# Woodturning meeting



## Bobby (May 21, 2004)

Ok Bill started this. Lets start thinking about another get together. Anyone have any input on where and when? I am going to be out of pocket all this afternoon so I will check back in tonight when I get home. I am ready!! And I think Bill is. LOL


----------



## Slip (Jul 25, 2006)

I agree, it's time. I would be willing to host, but I am way away from everyone else here, so somewhere closer to most here would probably be best for most all? I just think we need to do it again.


----------



## Fishnut (May 21, 2004)

Here's an idea, I have a big red oak that the winter got.the best of. We can cut it down and anyone who comes gets some wood. 

Tree is about 75 feet tall and almost 2 foot around at the base.

Just joking about a meeting but do have this tree to remove.

Matt


----------



## Bobby (May 21, 2004)

Everyone must be gone for the weekend.


----------



## MesquiteMan (Jun 28, 2008)

Here's another option...I am hosting a penturning get together at my shop in San Marcos on May 15th. It's basis is an IAP Central Texas Chapter get together but as far as I am concerned, everyone is invited regardless of what forum they frequent. I would LOVE to have some of you water sogged Houstonites from 2Cool as my guests (and all other Texas turners too but there seems to be more Houstonites on this board)! It will be an all day event with demos and blank swaps as well as BBQ and adult beverages in the afternoon. If anyone is willing to make the drive, I can help find accommodations or if you want to bring a travel trailer (or heck, even a tent!), you can spend the night right here on my 15 beautiful Hill Country acres! Let me know if anyone is interested and I will post more details


----------



## Flat Fish (Jun 18, 2005)

Hey Curtis, We probably all have names over on penturners. That is a great site with a whole bunch of friendly and sharing people. Please post up the details just in case some of us can make it.

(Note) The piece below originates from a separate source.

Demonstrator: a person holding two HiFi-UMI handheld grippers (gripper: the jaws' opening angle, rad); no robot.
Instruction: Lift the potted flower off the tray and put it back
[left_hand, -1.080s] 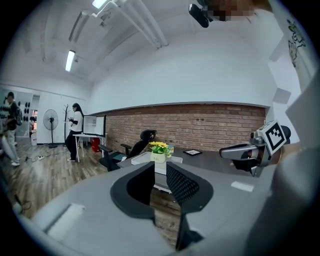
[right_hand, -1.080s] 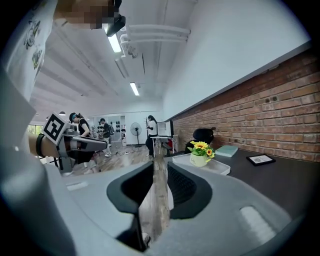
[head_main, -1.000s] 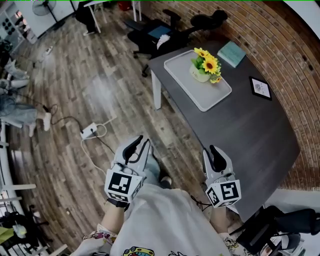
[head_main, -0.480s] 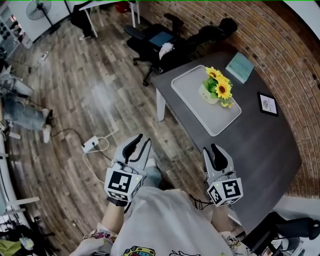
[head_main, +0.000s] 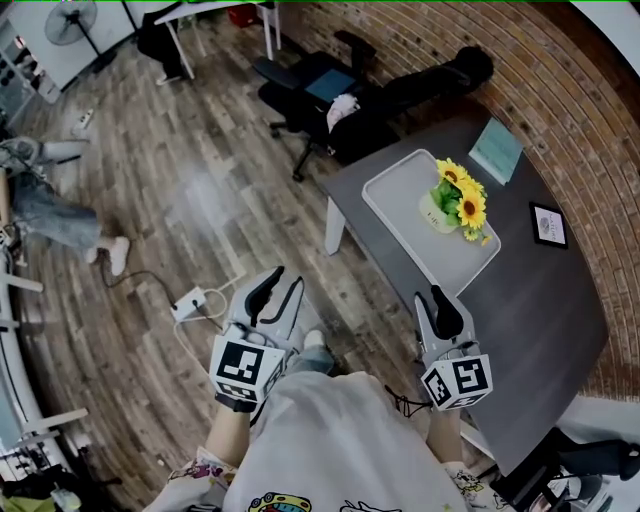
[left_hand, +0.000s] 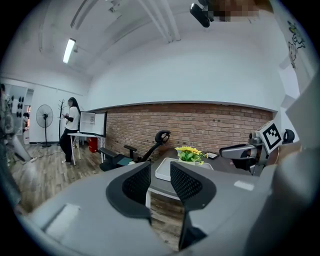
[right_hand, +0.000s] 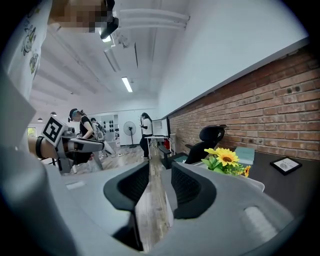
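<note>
Two grippers were noted at six o'clock of the head view, both held low before the person's body and both pointing toward twelve o'clock. The left gripper (head_main: 277, 283) hung over the wooden floor (head_main: 200, 170). Its jaws stood a narrow gap apart, had just been opening, and held nothing; only the distant table showed through the gap. The right gripper (head_main: 436, 295) lay at three o'clock of the left, its tips showing over the near edge of the dark table (head_main: 540, 310). Its jaws were likewise released, had just been opening, and were empty, with floor alone visible between them.

The potted flower (head_main: 455, 205), yellow blooms in a pale pot, stood upright on the white tray (head_main: 395, 190), slightly toward two o'clock of the tray's centre. It was well apart from both grippers, at roughly one o'clock of the right one. The tray lay flat on the table, near the table's corner at ten o'clock.

A teal book (head_main: 497, 150) lay on the table at one o'clock of the flower, clear of the tray. A small framed picture (head_main: 549, 225) lay at four o'clock of the flower, near the brick wall (head_main: 590, 120). A black office chair (head_main: 310, 90) stood on the floor at eleven o'clock of the tray. A white power strip (head_main: 190, 300) lay on the floor at nine o'clock of the left gripper.
</note>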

I missed the last get together, so I hope I can make this one... if it takes off and if the OT finally slows down.


----------



## Tortuga (May 21, 2004)

I'll have to check with my 'Social Director' and see if I have any free time once a date is picked.. My schedule is pretty full though...:rotfl:

I'd luv to have it here at the 'double-wide'...but if I did, then I'd have to go through all the divorce stuff...and I'm just not up to that...


----------



## Viking48 (Jan 24, 2006)

Sounds good to me. I missed the last one but would sure like to see everyone.


----------



## biggreen (Feb 23, 2005)

I'd sure try to make it where ever it is. My place is open too if that works for you guys. I guess I'd have to clean up... a lot.
later, biggreen


----------



## Bobby (May 21, 2004)

A lot less activity on this than I was looking for. We need a place to meet. So any ideals? Then we need to set a date.


----------



## Flat Fish (Jun 18, 2005)

I want to go... Had to missthe last one. Unfortunately, my place is not suitable.


----------



## EndTuition (May 24, 2004)

I'm in !

My place is just not suitable for hosting, sorry.


----------



## Viking48 (Jan 24, 2006)

We might be able to have it at my place but there are some "ifs" involved. Carry is supposed to get with me soon and give me an estimate on wiring my shop. IF I can afford it that would be a big plus. I also need to see how my wife handles her next chemo. First one made her tired and a little queasy and she started losing her hair this week. Next round is next Wednesday so we'll see how it goes. If it gets worse for her I may have to pass.


----------



## bear hide (Feb 14, 2008)

I want in too. I'll try to bring my son again. He has grown nearly a foot taller since the last one at GBs.


----------



## bear hide (Feb 14, 2008)

On a side note,, If you host it, you'll get a free garage cleaning from Trod. lol


----------



## Viking48 (Jan 24, 2006)

Right after I posted I realized I should have added "IF we don't invite Trod". He's such a nice guy I'd hate to see him drop dead if he walked into my shop.


----------